• **TO DO**:
The output should be every line below, retyped exactly, with no images.

[Records excerpted from a collection]
*****
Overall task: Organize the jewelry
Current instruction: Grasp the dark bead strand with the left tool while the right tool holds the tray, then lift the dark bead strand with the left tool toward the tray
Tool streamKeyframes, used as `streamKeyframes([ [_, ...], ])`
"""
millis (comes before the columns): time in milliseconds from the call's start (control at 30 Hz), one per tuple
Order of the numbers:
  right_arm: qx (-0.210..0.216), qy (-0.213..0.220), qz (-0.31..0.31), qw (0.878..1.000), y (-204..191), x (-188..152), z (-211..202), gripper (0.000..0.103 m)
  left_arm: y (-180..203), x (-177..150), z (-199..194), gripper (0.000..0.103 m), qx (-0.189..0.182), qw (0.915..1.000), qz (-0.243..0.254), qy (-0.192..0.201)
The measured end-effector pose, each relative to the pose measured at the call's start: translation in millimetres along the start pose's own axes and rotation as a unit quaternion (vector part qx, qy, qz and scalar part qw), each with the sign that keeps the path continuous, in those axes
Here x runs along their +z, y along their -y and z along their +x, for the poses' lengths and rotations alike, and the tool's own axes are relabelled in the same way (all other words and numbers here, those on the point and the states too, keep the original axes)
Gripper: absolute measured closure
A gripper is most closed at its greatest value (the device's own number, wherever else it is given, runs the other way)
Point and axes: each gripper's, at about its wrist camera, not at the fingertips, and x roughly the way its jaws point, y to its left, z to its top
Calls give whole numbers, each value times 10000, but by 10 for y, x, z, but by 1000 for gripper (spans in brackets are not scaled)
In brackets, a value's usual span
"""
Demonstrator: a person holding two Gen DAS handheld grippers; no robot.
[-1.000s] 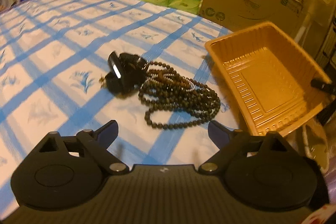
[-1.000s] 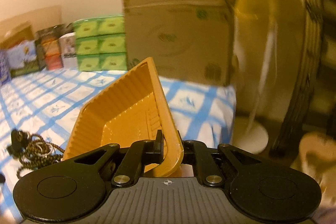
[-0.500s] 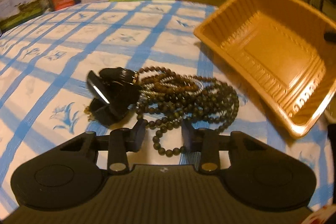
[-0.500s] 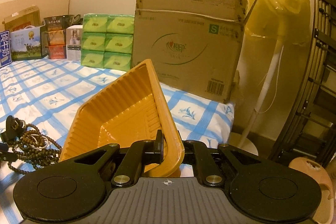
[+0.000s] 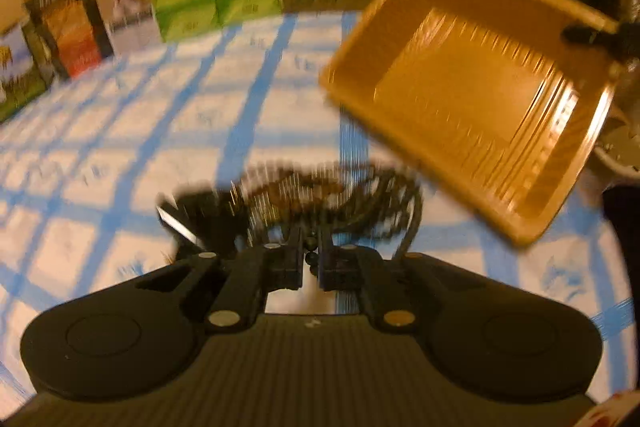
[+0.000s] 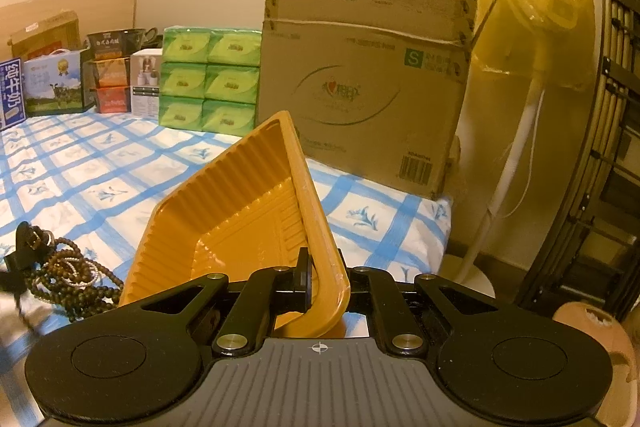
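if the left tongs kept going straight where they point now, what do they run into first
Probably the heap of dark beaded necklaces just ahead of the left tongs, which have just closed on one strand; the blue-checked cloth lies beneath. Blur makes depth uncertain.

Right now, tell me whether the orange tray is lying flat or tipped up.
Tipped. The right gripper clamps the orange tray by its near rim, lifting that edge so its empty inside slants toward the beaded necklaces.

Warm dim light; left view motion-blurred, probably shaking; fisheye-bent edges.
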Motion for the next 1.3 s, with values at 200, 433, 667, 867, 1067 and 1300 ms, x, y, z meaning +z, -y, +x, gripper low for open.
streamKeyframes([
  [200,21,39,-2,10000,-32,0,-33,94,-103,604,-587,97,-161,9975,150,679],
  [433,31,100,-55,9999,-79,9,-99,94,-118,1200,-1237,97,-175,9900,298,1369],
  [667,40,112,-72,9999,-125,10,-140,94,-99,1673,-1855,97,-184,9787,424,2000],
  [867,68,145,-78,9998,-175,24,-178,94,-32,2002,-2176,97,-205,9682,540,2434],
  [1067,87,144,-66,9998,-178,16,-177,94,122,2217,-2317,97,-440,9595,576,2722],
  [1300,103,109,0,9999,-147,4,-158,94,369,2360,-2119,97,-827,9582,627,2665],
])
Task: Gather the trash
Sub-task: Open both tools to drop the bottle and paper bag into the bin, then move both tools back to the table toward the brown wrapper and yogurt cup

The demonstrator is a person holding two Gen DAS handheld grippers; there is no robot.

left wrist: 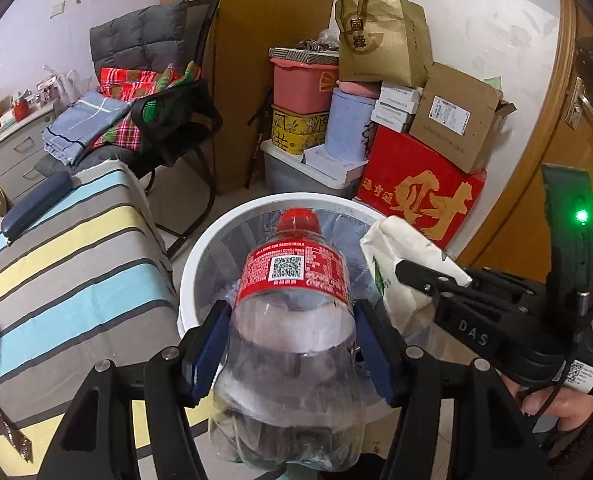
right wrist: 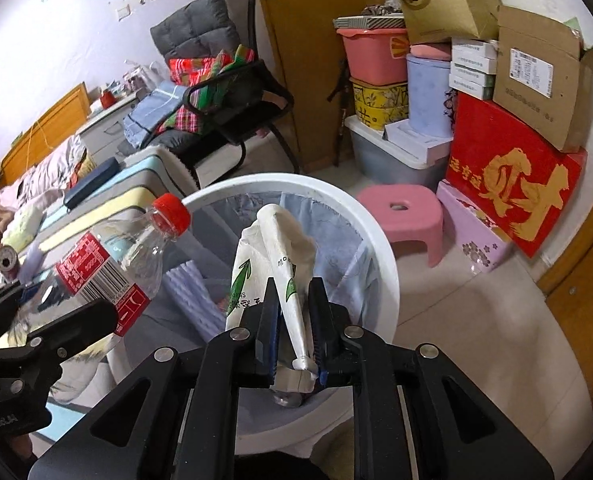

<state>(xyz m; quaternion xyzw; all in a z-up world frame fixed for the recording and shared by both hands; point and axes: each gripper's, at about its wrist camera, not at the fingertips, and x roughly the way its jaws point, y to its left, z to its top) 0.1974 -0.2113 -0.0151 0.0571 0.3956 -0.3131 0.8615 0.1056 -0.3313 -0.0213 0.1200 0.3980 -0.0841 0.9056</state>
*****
• **COMPLETED TASK**:
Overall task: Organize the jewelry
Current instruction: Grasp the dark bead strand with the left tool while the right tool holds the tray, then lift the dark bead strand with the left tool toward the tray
Tool streamKeyframes, used as `streamKeyframes([ [_, ...], ])`
"""
millis (comes before the columns): time in milliseconds from the call's start (control at 30 Hz), one per tuple
Order of the numbers:
  right_arm: qx (-0.210..0.216), qy (-0.213..0.220), qz (-0.31..0.31), qw (0.878..1.000), y (-204..191), x (-188..152), z (-211..202), gripper (0.000..0.103 m)
  left_arm: y (-180..203), x (-177..150), z (-199..194), gripper (0.000..0.103 m), qx (-0.189..0.182), qw (0.915..1.000), qz (-0.243..0.254), qy (-0.192..0.201)
The measured end-effector pose, each relative to the pose measured at the call's start: translation in millimetres along the start pose's own axes and rotation as a unit quaternion (vector part qx, qy, qz and scalar part qw), each with the sign that keeps the path continuous, in those axes
Here x runs along their +z, y along their -y and z along their +x, for the poses' lengths and rotations alike, and the tool's own axes are relabelled in the same way (all other words and numbers here, those on the point and the states too, keep the original axes)
Gripper: absolute measured closure
A gripper is most closed at its greatest value (the device's own number, wherever else it is given, runs the other way)
Point and axes: each gripper's, at about its wrist camera, not at the fingertips, and x roughly the way its jaws point, y to its left, z to its top
Calls give whole numbers, each value times 10000, but by 10 for y, x, z, but by 1000 for gripper (spans in brackets are not scaled)
In brackets, a value's usual span
"""
Demonstrator: a person holding two Gen DAS handheld grippers; no robot.
[-1.000s] 
[-1.000s] 
[-0.500s] 
[-0.500s] 
[+0.000s] 
[+0.000s] 
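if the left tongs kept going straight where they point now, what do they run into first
Probably the heap of dark beaded necklaces just ahead of the left tongs, which have just closed on one strand; the blue-checked cloth lies beneath. Blur makes depth uncertain.

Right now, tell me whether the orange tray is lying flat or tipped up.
Tipped. The right gripper clamps the orange tray by its near rim, lifting that edge so its empty inside slants toward the beaded necklaces.

Warm dim light; left view motion-blurred, probably shaking; fisheye-bent edges.
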Motion for the next 1.3 s, with values at 200, 433, 667, 867, 1067 and 1300 ms, x, y, z meaning +z, -y, +x, gripper low for open.
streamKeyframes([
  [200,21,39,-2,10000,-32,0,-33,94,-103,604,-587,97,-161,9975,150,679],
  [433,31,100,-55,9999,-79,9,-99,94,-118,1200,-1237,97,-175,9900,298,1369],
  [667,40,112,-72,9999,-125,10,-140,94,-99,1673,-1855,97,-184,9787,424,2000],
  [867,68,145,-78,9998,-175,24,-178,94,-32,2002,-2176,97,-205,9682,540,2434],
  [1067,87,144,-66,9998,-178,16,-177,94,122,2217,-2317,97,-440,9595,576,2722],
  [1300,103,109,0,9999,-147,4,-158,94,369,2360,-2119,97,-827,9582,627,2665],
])
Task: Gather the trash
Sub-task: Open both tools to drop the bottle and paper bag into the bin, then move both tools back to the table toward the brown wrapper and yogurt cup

The demonstrator is a person holding two Gen DAS handheld grippers; there is no robot.

left wrist: 
right wrist: 

<state>(xyz m; quaternion xyzw; all in a z-up world frame fixed for the recording and shared by both hands; point and axes: each gripper's, at about its wrist camera, not at the fingertips, and x roughly the way its jaws point, y to its left, z to its top) 0.1974 -0.2113 -0.0151 0.0571 0.3956 -0.3131 0.8615 0.1056 -0.3313 -0.0213 0.1200 0.3980 -0.0841 0.9056</state>

The response is now finished.